- **THE TASK**: Reproduce exactly, and only, the lines below from the one containing "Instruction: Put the" through the one containing "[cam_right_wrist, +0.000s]".

- **RECORDED DATA**:

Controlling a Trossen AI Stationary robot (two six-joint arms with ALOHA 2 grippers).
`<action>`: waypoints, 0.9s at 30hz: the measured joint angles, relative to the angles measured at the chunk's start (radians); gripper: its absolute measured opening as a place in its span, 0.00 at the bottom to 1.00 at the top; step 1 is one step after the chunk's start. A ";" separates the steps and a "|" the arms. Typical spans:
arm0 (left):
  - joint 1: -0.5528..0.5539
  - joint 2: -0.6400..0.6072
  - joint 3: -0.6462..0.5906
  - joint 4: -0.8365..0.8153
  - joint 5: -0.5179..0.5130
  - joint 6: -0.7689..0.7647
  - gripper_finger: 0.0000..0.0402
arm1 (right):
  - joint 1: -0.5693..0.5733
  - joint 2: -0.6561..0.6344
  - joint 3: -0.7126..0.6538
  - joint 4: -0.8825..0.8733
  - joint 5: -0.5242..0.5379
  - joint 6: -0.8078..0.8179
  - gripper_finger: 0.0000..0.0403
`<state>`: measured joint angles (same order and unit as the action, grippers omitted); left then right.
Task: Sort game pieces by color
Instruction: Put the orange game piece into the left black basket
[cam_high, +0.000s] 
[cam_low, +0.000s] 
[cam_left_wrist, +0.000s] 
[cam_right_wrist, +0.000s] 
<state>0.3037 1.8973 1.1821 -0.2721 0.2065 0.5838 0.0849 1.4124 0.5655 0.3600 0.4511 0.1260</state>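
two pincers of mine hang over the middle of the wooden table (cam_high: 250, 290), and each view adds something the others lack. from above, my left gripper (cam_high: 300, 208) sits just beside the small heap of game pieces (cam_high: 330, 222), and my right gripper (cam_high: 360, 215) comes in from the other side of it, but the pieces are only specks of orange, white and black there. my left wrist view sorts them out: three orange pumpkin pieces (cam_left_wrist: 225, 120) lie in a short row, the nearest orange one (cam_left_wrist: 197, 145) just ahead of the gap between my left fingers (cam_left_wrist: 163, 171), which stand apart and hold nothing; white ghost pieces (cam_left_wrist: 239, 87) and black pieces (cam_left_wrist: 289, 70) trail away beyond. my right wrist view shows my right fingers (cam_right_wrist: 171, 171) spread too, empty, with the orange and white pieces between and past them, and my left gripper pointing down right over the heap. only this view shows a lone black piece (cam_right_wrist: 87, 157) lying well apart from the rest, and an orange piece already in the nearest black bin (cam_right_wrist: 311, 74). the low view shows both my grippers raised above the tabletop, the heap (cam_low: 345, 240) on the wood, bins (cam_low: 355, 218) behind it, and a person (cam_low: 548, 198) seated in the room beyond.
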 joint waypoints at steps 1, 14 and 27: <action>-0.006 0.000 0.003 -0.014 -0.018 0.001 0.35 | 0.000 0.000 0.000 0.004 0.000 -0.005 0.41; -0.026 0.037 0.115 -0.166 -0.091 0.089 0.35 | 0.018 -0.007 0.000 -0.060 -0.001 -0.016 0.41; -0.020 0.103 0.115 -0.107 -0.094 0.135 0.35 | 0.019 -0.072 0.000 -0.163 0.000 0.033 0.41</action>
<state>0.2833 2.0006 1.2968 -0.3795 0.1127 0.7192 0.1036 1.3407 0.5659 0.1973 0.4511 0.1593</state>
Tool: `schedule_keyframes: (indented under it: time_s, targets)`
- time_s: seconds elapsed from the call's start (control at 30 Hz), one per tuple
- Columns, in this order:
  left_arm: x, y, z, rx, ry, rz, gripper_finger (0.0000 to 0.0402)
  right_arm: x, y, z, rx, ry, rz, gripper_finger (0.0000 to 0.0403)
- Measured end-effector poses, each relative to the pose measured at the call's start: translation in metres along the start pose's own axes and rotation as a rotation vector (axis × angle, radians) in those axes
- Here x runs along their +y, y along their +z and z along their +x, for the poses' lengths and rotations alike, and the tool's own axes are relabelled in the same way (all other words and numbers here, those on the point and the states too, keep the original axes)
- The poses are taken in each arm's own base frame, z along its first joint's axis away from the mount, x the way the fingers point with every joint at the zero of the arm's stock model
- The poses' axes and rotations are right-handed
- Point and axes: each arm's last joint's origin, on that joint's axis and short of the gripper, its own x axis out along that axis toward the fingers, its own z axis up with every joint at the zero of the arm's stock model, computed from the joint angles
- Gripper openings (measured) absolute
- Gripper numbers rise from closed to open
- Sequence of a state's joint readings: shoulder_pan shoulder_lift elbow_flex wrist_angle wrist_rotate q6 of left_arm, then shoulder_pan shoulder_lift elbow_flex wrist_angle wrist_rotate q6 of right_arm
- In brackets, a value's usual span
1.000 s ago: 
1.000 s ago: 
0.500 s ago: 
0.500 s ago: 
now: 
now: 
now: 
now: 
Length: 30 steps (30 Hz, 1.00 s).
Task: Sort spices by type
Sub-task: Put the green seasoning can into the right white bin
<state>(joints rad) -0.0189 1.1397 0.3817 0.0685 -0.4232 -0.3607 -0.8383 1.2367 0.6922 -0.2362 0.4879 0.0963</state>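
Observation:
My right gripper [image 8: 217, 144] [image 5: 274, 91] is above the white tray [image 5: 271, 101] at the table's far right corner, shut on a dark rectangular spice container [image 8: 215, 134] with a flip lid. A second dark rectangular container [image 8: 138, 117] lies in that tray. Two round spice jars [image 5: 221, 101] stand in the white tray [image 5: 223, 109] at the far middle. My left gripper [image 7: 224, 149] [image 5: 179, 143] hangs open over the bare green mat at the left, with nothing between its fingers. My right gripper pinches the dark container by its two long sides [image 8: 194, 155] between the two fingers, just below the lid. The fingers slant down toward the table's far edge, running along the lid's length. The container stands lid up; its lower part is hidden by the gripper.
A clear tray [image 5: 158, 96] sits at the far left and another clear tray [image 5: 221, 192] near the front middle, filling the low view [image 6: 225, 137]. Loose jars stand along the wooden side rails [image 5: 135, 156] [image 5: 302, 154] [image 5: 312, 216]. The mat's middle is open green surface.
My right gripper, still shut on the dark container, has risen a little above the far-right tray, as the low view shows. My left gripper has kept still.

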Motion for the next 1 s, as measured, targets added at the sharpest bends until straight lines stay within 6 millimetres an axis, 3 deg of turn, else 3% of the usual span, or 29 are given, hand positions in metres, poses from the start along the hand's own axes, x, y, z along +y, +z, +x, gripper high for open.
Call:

- **OUTPUT FOR THIS EXERCISE**:
Instruction: Put the orange game piece into the left black basket
[cam_high, +0.000s] 
[cam_low, +0.000s] 
[cam_left_wrist, +0.000s] 
[cam_right_wrist, +0.000s] 

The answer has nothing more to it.